Unlike DNA’s deoxyribose backbone, RNA contains ribose, making it chemically reactive and typically single‑stranded. RNA uses uracil instead of thymine, and its flexible three‑dimensional folds confer functional versatility. These properties enable RNA to act as messenger, catalyst, and adaptor in cellular biochemistry.
Transcription is mediated by RNA polymerase, which reads a DNA template and synthesizes a complementary RNA strand. Regulatory elements—promoters, enhancers, and inhibitors—precisely control this process. All three RNA types are produced via transcription, followed by specific post‑transcriptional modifications.

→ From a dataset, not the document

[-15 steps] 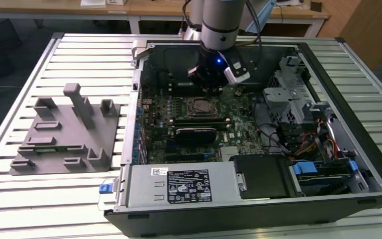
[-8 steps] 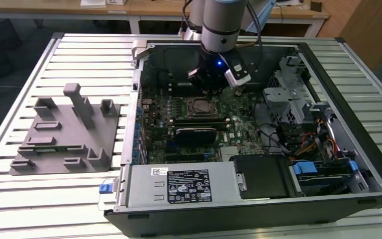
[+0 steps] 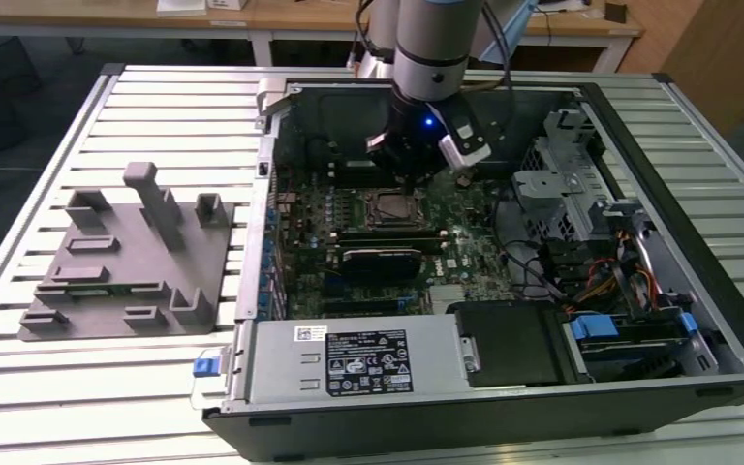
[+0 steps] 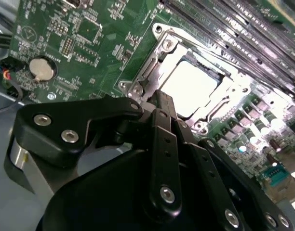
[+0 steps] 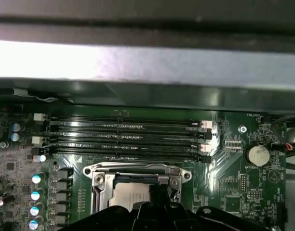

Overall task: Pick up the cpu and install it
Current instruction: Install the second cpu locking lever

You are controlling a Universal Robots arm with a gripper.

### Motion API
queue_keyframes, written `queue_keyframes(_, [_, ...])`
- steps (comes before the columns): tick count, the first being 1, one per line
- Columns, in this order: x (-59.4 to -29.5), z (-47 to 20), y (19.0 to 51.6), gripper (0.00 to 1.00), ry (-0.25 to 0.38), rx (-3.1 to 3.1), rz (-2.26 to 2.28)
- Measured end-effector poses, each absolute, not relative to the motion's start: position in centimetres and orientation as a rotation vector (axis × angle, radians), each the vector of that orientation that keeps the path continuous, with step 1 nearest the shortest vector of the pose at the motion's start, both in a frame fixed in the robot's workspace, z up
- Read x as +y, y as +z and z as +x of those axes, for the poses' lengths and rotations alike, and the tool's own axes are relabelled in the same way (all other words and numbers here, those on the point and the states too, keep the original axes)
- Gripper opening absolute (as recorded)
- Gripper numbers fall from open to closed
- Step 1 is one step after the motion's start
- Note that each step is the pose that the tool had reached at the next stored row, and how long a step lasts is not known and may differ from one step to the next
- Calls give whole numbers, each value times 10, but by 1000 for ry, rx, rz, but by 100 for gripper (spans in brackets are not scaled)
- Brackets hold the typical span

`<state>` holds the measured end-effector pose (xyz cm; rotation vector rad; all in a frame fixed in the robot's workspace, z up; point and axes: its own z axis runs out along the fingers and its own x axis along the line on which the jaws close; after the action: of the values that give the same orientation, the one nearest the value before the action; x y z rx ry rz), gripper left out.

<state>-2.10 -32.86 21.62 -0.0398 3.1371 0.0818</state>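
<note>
On the slatted metal table (image 3: 152,387), toward the exterior view's left, lies a grey plastic tray (image 3: 120,266) with upright posts; none of its recesses can be seen to hold anything. Just to its right stands an open computer case (image 3: 682,320), lying on its side with the interior facing up.

Inside the case, a green motherboard (image 3: 476,232) covers the floor. Near the middle of the board sits the socket frame (image 3: 395,205), a metal-rimmed square. In the second wrist view the cpu (image 4: 188,85) lies flat inside that frame (image 4: 159,48), its pale silver top facing up and the metal rim around it. In the first wrist view the same pale square (image 5: 130,193) shows inside the frame (image 5: 138,171), with four long memory slots (image 5: 123,137) just beyond it and a round coin battery (image 5: 257,155) off to one side.

At the near edge of the case is a silver power supply (image 3: 346,360) with a label, and to its right a black box (image 3: 514,339). The right part of the case holds a metal drive cage (image 3: 566,179), bundled cables (image 3: 604,281) and blue plastic clips (image 3: 595,327).

The claw (image 3: 414,170) hangs over the far part of the board, just above and beyond the socket, apart from the cpu. In the second wrist view its black fingers (image 4: 159,125) are drawn together to a narrow tip with nothing between them.
</note>
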Motion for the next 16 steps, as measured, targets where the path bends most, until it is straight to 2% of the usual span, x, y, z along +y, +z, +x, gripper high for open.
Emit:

mRNA bridges DNA and protein. After transcription, it exits the nucleus and undergoes cap addition, polyadenylation, and intron removal (splicing). In the cytoplasm, ribosomes read the mRNA sequence, translating codons into polypeptide chains with tRNA assistance.
rRNA, together with ribosomal proteins, assembles into the large and small ribosomal subunits. rRNA provides both structural scaffolding and catalytic activity—its peptidyl‑transferase center catalyzes peptide bond formation during translation.
tRNA molecules serve as adaptors between mRNA codons and amino acids. Each tRNA bears an anticodon that base‑pairs with a specific mRNA codon and carries the corresponding amino acid. Modifications such as pseudouridine, inosine, and methylguanosine fine‑tune tRNA function.